**Exercise objective:** Say how many lines below have "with" in them, giving the number alone.

**Source material:**
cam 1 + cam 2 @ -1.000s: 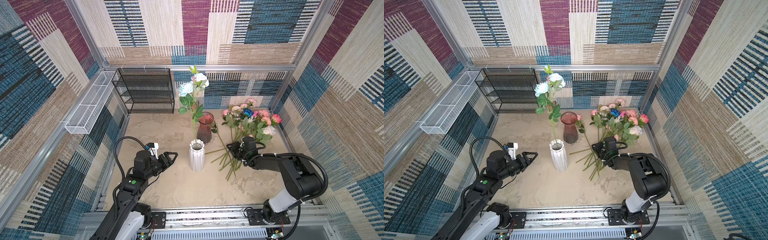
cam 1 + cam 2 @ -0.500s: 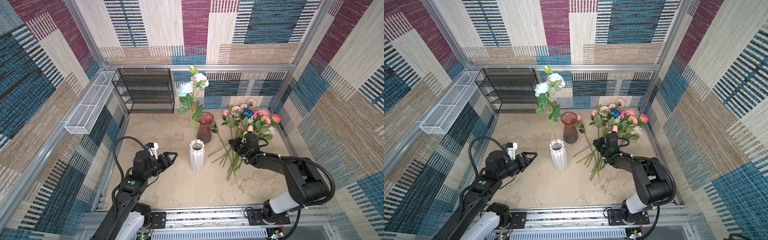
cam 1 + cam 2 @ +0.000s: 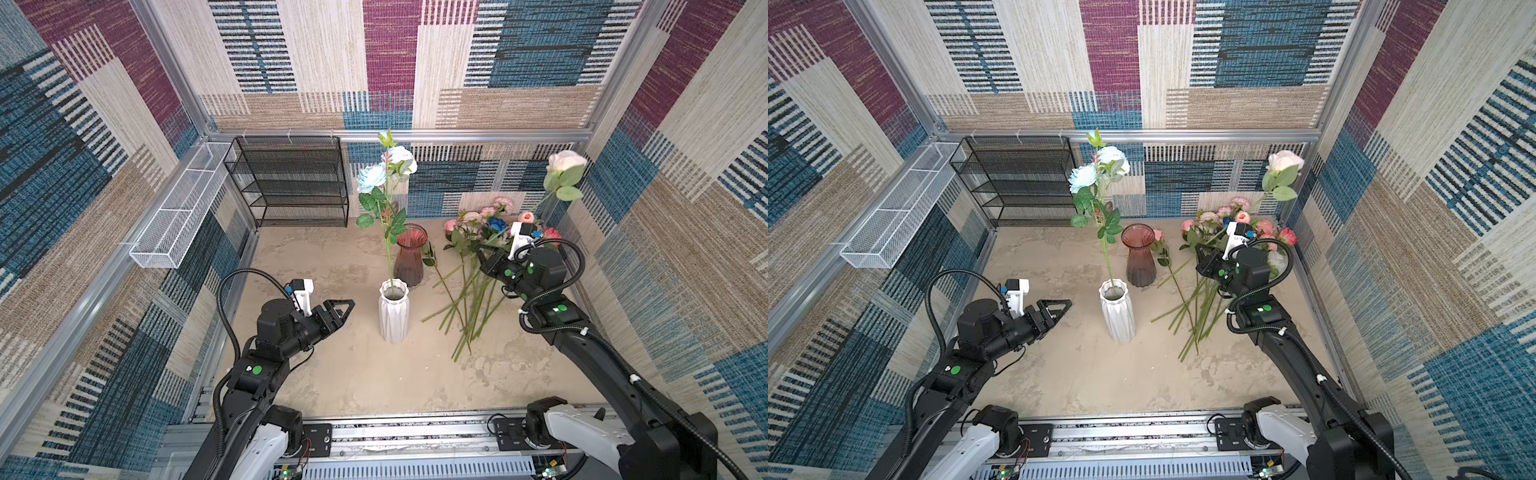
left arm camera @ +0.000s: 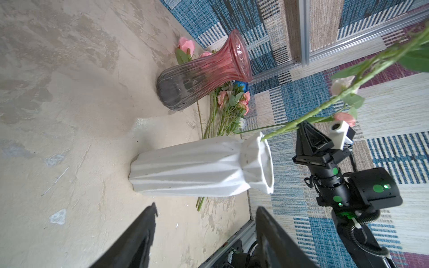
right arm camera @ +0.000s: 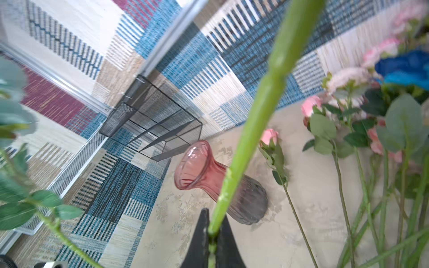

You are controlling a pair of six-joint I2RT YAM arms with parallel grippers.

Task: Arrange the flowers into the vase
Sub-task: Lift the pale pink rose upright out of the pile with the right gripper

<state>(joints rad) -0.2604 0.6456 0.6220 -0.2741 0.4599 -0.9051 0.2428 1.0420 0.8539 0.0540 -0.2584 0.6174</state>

**Task output:** 2